Die flämischen Deinze- und ABC-Broiler-Notierungen steigen aufgrund eines akuten Mangels an schlachtreifen Broilern in Belgien um 2 bzw. 1 Cent. Darüber hinaus erhöht sich auch die freie Broiler-Notierung in Barneveld um 2 Cent.
Laut dem flämischen Interessenverband Landsbond Pluimvee markiert das Ende der Ferien erneut den Startschuss für einen dynamischeren Markt für Masthähnchen. Trotz kleinerer positiver und negativer Schwankungen verzeichnete die Preiskommission Deinze seit Mitte März ein nahezu konstantes Preisniveau von durchschnittlich 1,35 Euro pro Kilo. Ende Juli sank die Deinze-Notierung von 1,36 auf 1,34 Euro, doch nun kommen wieder 2 Cent hinzu. Laut Landsbond Pluimvee herrscht in Belgien ein akuter Mangel an schlachtreifen Masthühnern.

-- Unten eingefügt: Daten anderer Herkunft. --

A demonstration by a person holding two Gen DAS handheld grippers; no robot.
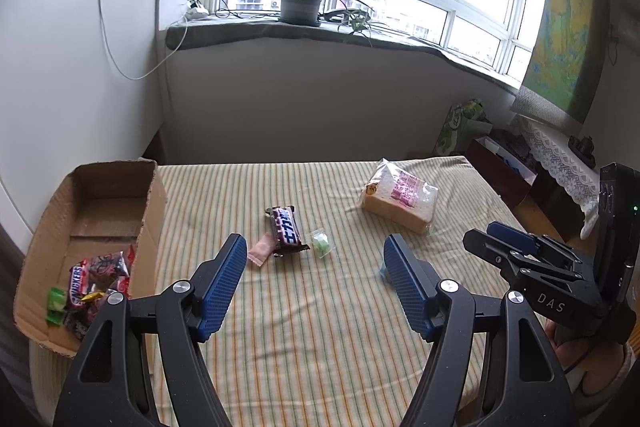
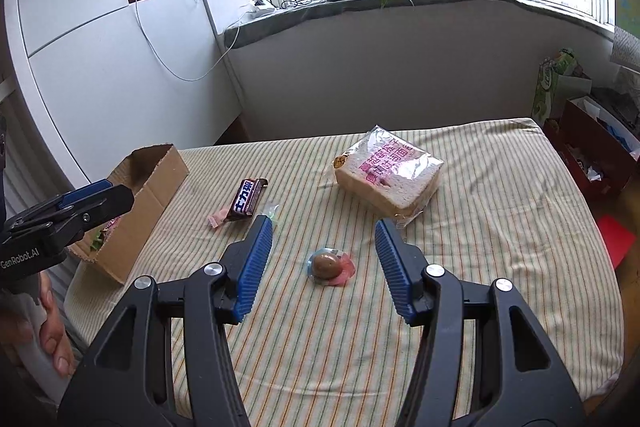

Verhandlungen zwischen Produzenten und Schlachthöfen
Der Landesverband für Geflügel beschreibt die Preisverhandlungen als ein Spiel der Kräfte: „Ein Ansturm auf Masthähnchen und ein zu knappes Angebot – die Produzenten hatten den Trumpf in der Hand und legten ihn sofort auf den Tisch: kein Vorschlag, sondern eine ‚+3‘-Notierung. Die Schlachthöfe waren sofort mit einer Erhöhung einverstanden, da die Situation ziemlich klar war, auch wenn eine ‚+3‘-Notierung für sie zu weit ging.“
Ein Ausschussmitglied der Schlachthöfe betonte: „Eine Notierung höher als ‚+1‘ wäre ein Vorschuss auf die kommenden Wochen, während der Preis für diese Woche festgelegt werden muss.“
Kompromiss bei +2 Cent
Die Produzenten argumentierten, dass selbst kleine Marktbewegungen in der Vergangenheit zu deutlichen Korrekturen geführt hätten. Angesichts des akuten Mangels an Masthähnchen sei eine „+3“-Notierung jedoch überzogen. Zudem verwiesen sie auf die kommenden Wochen, in denen die Nachfrage nicht vollständig gedeckt werden könne.
Die Schlachthöfe lehnten eine solche Prognose jedoch ab und bezeichneten sie als Panikmache. Schließlich einigte man sich auf einen Kompromiss: eine Preiserhöhung um 2 Cent, bei der beide Seiten Zugeständnisse machten.
Ausblick: Knappheit bleibt bestehen
Obwohl die weitere Marktentwicklung schwer vorherzusagen ist, rechnet der Landesverband für Geflügel in den kommenden Wochen mit einem anhaltenden Mangel an schlachtreifen Masthühnern – und damit mit weiteren Preissteigerungen.